A recent online poll conducted by the global IT company Unisys revealed an interesting nugget of information: The majority of information workers are willing to pay for their own work technology. In fact, some 32 percent answered the survey by indicating that they would be willing to pay the entire bill, with another 42 percent open to picking up part of the cost of the laptop.

This is another example of the "Consumerisation of IT." For decades people learned about computers on the job or maybe at school.  But since the late 1990s and rapidly increasing in recent years more and more people are learning about PCs, software and online services at home.  Then, they want to use the products they learned about at home like Facebook and Google Docs in the workplace.  At work and at home and everywhere in between, tech-savvy workers and consumers want to use the same tools and applications – from smartphones and iPads to laptops.

In the early days of cell phones many people had a work phone or a work pager and a cell phone.  However, businesses and people have adjusted and the majority of people have a phone that is shared between work and home.  Likewise many people are getting overloaded with a home laptop and a home laptop and want to move to the one central computer.

While employees may be asking this presents compliance, security and software licensing challenges for IT departments - but these challenges can be overcome.  “In the face of increasing employee demand, IT organizations need to consider new models for end-user support that increase workers’ satisfaction and productivity" said Sam Gross, vice president, Global IT Outsourcing Solutions, Unisys. “By clinging to old ways in today’s hyper-competitive marketplace, employers could miss a golden opportunity to mobilize and unleash the innovation of an army of tech-savvy employees who want to use the technologies they rely on in their personal lives for work.”

Clearly IT will have to specify basic parameters, such as the amount of RAM, minimum storage space and processing capabilities in order to ensure that employees get laptops that are suited for their work responsibilities.
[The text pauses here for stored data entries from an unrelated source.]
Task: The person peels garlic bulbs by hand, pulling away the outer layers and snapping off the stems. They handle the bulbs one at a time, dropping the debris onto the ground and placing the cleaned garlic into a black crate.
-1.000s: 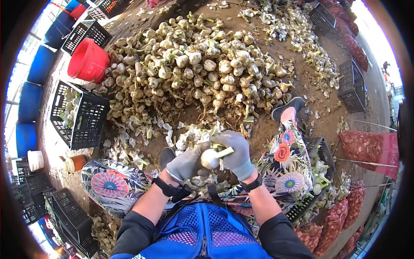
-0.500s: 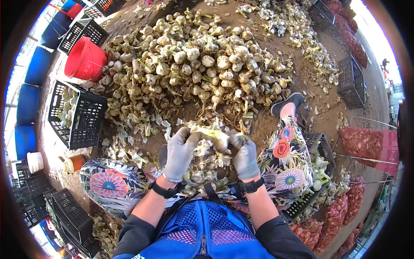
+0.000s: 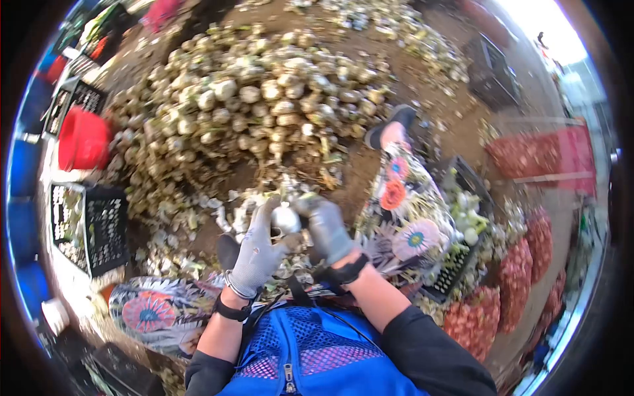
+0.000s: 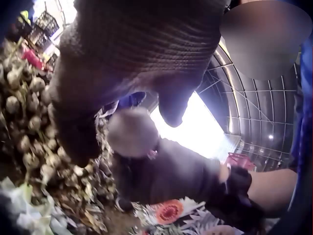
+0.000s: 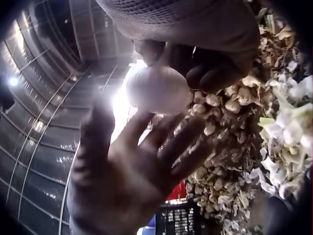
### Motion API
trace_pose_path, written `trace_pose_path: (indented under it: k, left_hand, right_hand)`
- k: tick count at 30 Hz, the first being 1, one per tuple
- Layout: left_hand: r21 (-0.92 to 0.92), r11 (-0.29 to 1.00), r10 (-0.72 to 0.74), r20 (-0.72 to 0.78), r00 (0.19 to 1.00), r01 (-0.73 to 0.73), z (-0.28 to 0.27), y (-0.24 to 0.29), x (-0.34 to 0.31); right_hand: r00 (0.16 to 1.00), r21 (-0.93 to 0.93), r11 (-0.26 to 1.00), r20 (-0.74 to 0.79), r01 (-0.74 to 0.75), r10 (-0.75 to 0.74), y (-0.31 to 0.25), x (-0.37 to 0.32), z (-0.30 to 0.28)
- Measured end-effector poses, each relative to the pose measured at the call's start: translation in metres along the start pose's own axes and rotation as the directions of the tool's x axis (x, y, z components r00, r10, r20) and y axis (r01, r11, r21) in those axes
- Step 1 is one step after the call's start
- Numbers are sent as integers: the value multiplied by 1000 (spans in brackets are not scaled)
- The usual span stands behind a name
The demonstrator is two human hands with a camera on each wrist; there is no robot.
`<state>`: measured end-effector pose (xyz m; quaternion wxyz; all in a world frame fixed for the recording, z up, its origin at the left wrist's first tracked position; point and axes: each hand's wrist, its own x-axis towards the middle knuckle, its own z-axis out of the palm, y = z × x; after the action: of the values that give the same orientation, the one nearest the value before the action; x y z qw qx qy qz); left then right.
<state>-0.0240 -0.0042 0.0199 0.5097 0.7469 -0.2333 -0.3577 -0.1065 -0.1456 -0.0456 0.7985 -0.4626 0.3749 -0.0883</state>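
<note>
A white, cleaned garlic bulb point(image 3: 285, 221) sits between my two gloved hands in the head view, above peelings on the ground. My right hand point(image 3: 327, 231) pinches it at its top with curled fingers, as the right wrist view shows of the bulb point(image 5: 159, 90). Around its other side my left hand point(image 3: 257, 257) is spread, thumb and fingers apart. In the left wrist view, a gap shows between those fingers and the bulb point(image 4: 132, 132). Ahead lies a big heap of soil-stained garlic bulbs point(image 3: 251, 99).
A black crate point(image 3: 469, 218) with pale bulbs and green stems stands by my right leg, with red mesh sacks point(image 3: 472, 323) beyond. To the left are a red bucket point(image 3: 84, 140) and another black crate point(image 3: 105, 231). Peelings point(image 3: 175, 254) litter the ground.
My hands first held the bulb together, then drew apart with leafy skin stretched between them. Now the bulb shows whiter and the left fingers are spread. The head view has turned right.
</note>
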Motion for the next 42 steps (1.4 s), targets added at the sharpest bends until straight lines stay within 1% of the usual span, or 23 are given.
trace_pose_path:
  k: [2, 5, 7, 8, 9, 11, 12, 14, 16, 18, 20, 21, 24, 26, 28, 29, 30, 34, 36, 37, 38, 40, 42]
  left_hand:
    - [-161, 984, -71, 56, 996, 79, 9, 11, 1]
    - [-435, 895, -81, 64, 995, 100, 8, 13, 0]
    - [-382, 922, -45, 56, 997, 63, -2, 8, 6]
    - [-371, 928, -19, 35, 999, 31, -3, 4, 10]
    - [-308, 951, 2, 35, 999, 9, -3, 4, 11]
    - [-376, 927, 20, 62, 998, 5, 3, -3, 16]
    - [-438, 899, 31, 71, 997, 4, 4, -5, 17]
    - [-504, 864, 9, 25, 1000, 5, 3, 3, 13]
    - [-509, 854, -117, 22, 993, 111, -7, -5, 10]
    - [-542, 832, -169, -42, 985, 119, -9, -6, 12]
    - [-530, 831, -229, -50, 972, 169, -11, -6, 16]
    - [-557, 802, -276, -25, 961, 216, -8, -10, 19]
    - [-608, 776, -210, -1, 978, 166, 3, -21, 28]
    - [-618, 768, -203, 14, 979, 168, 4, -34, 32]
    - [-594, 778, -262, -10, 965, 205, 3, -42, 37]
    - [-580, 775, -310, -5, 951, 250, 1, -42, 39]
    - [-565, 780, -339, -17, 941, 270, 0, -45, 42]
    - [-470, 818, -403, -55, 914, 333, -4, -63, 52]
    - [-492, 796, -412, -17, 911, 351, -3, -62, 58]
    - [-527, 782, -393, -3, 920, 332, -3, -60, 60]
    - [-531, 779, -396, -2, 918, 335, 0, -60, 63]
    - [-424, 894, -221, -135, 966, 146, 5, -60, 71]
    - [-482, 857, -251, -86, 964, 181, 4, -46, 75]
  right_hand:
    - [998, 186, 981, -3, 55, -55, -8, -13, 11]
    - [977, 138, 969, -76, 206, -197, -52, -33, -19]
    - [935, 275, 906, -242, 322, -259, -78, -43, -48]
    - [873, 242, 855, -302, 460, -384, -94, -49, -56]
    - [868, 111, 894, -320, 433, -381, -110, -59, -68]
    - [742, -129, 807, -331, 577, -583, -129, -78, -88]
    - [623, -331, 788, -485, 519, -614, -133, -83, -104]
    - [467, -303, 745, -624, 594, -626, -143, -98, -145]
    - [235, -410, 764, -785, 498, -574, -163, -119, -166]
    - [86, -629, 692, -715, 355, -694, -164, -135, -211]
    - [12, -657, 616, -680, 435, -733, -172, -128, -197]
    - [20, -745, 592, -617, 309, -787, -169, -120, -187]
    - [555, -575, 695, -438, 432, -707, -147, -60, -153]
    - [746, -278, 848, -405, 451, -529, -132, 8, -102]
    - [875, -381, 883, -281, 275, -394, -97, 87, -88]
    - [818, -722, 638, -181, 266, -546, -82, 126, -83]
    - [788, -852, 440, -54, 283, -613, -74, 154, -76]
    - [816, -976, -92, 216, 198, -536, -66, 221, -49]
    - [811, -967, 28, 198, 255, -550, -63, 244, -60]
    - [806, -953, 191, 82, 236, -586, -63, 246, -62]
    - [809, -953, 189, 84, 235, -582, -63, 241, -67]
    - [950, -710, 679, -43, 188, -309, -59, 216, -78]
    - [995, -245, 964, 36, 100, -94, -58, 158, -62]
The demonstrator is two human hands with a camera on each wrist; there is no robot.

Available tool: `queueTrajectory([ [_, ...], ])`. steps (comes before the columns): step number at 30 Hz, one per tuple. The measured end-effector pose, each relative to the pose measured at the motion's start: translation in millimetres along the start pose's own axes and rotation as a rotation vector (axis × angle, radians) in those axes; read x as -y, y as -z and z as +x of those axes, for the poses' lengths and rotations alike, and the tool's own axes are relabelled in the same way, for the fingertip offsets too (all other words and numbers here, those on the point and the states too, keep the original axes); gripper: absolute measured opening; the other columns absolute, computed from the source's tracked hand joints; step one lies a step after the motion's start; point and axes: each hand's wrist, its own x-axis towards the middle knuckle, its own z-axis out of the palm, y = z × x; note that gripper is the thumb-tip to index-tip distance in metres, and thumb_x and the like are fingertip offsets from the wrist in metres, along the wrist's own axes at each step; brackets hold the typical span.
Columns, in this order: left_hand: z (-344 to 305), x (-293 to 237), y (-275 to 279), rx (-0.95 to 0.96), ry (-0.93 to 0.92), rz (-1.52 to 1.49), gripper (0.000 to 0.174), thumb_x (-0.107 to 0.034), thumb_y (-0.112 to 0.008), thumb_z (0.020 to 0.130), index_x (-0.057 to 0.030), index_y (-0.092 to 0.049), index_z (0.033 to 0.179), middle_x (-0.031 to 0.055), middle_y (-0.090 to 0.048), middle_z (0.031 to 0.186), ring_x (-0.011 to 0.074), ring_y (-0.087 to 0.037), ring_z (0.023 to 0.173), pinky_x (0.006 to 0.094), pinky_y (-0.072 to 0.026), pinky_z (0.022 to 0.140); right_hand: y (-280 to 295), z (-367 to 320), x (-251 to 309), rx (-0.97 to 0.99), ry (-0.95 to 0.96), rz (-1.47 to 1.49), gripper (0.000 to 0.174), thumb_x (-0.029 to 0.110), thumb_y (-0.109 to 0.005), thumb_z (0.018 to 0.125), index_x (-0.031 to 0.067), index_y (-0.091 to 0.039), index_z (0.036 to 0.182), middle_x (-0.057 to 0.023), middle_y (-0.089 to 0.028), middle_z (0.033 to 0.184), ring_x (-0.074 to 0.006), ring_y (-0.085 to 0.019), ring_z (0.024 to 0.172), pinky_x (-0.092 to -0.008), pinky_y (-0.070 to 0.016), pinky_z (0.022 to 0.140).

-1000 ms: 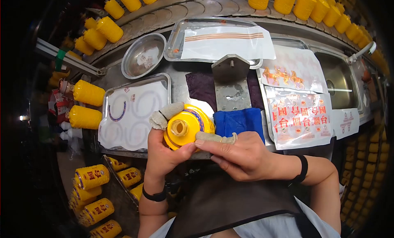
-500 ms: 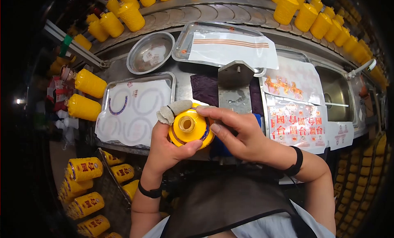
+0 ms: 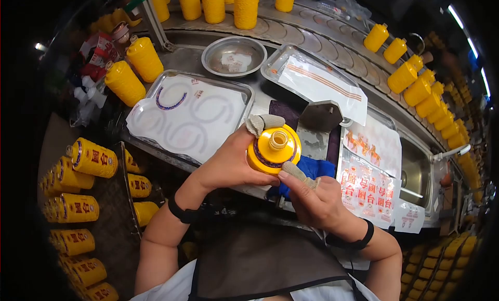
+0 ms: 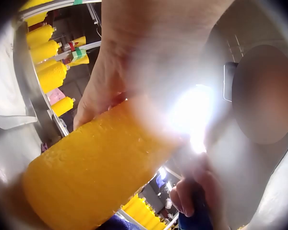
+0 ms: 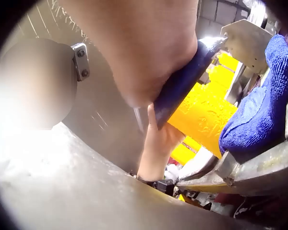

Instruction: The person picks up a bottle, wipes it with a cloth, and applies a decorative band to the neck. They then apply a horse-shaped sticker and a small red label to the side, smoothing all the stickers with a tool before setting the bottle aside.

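My left hand (image 3: 234, 158) grips a yellow bottle (image 3: 279, 154), its open neck tilted up toward me. A purple patterned band circles the bottle's shoulder. A grey fabric finger cover sits on a left finger above the bottle. My right hand (image 3: 319, 197) is at the near right side, its covered fingertip against the bottle's shoulder. In the left wrist view its other fingers (image 4: 182, 196) curl over a dark blue thing (image 4: 194, 213). That thing (image 5: 182, 88) looks smooth and long in the right wrist view; I cannot tell its kind. A blue cloth (image 3: 314, 168) lies just beyond.
A tray (image 3: 247, 101) of ring decals stands left, a round metal bowl (image 3: 210, 54) behind it. An upright metal bracket (image 3: 322, 115) rises beyond the bottle. Decal sheets (image 3: 368, 186) lie right, beside a sink (image 3: 416, 171). Yellow bottles (image 3: 245, 10) line the back conveyor.
The bottle has been turned in my left hand. My right hand went from its near side to its far side and back to the near right. The head view has swung round.
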Motion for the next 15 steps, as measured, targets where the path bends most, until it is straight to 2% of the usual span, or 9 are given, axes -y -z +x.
queueTrajectory([
  [3,-4,4,-5,-0.09,-0.036,0.135,0.086,-0.023,-0.089,0.064,-0.0059,-0.046,0.136,0.0151,-0.052,0.132,0.0298,-0.053,0.123,0.0368,-0.0411,0.105,-4,11,6,-0.014,0.075,-0.107,0.061,0.005,-0.065,0.075,0.0067,-0.057,0.135,-0.0016,-0.069,0.087,-0.0102,-0.052,0.053,-0.0264,-0.0388,0.049],
  [6,-10,4,-15,-0.207,-0.075,0.307,0.086,-0.024,-0.087,0.067,-0.0033,-0.043,0.137,0.0168,-0.053,0.13,0.0323,-0.054,0.121,0.0377,-0.0423,0.103,0,24,13,0.133,0.113,-0.21,0.059,0.012,-0.062,0.078,0.0084,-0.056,0.137,0.0037,-0.055,0.069,-0.0093,-0.05,0.051,-0.026,-0.0379,0.048],
  [9,-16,9,-26,-0.326,-0.089,0.34,0.087,-0.023,-0.086,0.069,-0.0007,-0.038,0.138,0.0179,-0.053,0.129,0.0336,-0.055,0.118,0.0385,-0.0436,0.102,-3,45,26,0.189,0.072,-0.293,0.061,0.014,-0.067,0.078,0.0072,-0.054,0.137,0.0018,-0.062,0.079,-0.0092,-0.052,0.052,-0.0255,-0.0373,0.048],
  [12,-18,18,-29,-0.365,-0.108,0.286,0.085,-0.022,-0.084,0.072,-0.0001,-0.035,0.138,0.0174,-0.054,0.127,0.0315,-0.057,0.115,0.0381,-0.0449,0.1,-10,57,37,0.197,-0.019,-0.337,0.063,0.015,-0.064,0.078,0.0066,-0.053,0.139,0.0032,-0.053,0.069,-0.01,-0.052,0.051,-0.0256,-0.0382,0.048],
  [15,-15,25,-31,-0.384,-0.166,0.125,0.086,-0.022,-0.086,0.071,-0.0012,-0.035,0.137,0.016,-0.055,0.126,0.0295,-0.057,0.115,0.0374,-0.0445,0.1,-1,54,43,0.276,-0.032,-0.307,0.061,0.011,-0.064,0.078,0.0063,-0.053,0.138,-0.0027,-0.065,0.083,-0.0115,-0.054,0.051,-0.0258,-0.0405,0.049],
])
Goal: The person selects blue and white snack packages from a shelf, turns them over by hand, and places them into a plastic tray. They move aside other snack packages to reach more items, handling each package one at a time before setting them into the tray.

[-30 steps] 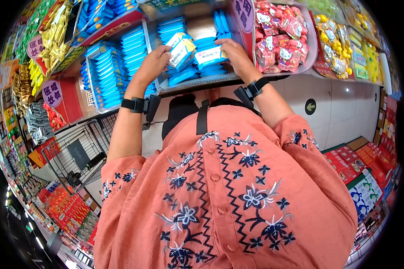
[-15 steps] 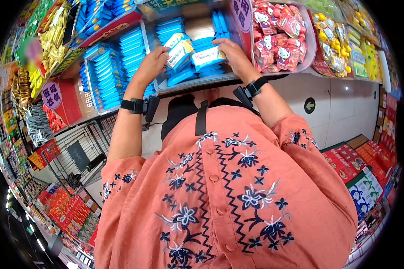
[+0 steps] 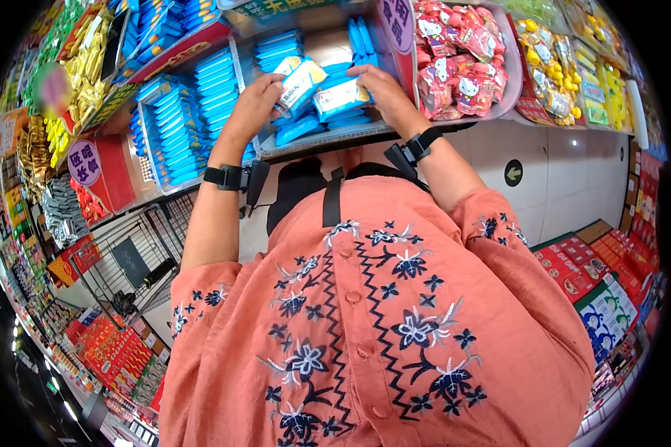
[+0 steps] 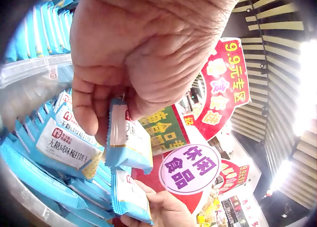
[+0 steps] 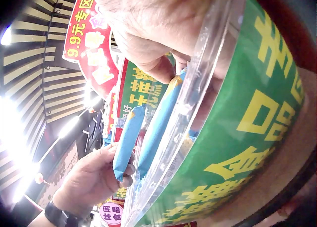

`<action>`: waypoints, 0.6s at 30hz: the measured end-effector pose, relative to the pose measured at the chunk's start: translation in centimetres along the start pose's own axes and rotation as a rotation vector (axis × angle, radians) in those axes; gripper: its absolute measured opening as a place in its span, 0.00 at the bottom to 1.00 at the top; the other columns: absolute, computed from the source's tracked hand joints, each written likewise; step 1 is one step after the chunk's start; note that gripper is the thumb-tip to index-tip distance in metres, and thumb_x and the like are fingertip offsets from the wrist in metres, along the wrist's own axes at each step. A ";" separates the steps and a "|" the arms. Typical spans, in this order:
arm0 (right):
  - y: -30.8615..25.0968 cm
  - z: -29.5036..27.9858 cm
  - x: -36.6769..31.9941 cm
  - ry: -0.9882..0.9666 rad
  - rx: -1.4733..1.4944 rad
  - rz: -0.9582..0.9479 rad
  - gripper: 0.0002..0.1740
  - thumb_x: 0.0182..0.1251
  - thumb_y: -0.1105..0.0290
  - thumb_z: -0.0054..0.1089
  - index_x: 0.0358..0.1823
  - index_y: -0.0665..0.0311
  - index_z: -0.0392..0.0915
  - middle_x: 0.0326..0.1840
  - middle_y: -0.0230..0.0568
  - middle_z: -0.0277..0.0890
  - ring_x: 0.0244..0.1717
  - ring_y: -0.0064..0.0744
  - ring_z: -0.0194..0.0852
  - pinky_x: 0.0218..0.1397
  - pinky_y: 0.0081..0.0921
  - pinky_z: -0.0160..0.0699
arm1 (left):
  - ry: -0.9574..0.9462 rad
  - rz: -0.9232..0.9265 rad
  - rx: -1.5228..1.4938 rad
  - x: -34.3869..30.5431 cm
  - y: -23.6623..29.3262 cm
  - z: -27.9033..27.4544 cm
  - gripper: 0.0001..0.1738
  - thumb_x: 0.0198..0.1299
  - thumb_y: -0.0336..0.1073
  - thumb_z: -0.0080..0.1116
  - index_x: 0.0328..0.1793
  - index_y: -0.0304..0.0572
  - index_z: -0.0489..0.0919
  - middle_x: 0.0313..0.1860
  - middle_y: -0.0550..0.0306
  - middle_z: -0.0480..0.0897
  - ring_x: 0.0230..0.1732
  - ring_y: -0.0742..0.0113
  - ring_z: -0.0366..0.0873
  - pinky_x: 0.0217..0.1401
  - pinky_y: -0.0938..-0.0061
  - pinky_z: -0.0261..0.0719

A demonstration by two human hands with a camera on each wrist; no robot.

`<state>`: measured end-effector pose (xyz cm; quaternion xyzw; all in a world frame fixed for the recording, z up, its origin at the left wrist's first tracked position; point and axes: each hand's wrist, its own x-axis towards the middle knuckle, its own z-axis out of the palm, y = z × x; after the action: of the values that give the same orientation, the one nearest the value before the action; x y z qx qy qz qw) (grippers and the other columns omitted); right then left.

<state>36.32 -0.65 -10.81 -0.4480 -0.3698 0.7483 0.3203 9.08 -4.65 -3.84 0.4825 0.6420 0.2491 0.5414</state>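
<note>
My left hand (image 3: 257, 104) pinches one blue-and-white snack packet (image 3: 300, 86) by its left end, label up and tilted. In the left wrist view, thumb and fingers close on that packet (image 4: 130, 138). With my right hand (image 3: 386, 93) I hold a second, matching packet (image 3: 340, 98) at its right end; both packets show edge-on in the right wrist view. They are side by side over a clear plastic bin (image 3: 328, 135) of the same blue packets (image 3: 300, 128). Part of the right fingers is hidden behind the bin's wall in the right wrist view.
Further bins of blue packets (image 3: 175, 130) stand to the left. On the right is a tub of pink-red character packets (image 3: 466, 63), with yellow-topped goods (image 3: 548, 71) beyond. A wire shopping cart (image 3: 130, 253) stands at lower left. Purple-lettered round signs (image 4: 189, 167) hang on the bins.
Both hands keep hold of their packets, and the two packets have come slightly closer together. The head view has shifted a little, moving the shelves slightly left.
</note>
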 end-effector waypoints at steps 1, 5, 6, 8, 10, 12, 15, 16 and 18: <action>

Likewise there will need to be standards on firewalls and anti-virus programs. Some believe that the odds are that workers will exercise much more care over a laptop that they paid for.

But finance will have to change too - it's not just IT that will need to adapt. To address concerns about employees who leave the company soon after joining, an appropriate fraction of the subsidy given to the employee could be deducted from the employee's last pay check, prorated over, say, two years.  And then you get into the replacement cycle - how often does the company provide a subsidy for a new computer.

Obviously, there are barriers that need to be considered, and which might not all be surmountable for certain industries like banking, insurance and the military. However, perhaps somebody you'll be bringing your laptop along with your lunch as you head off to the office.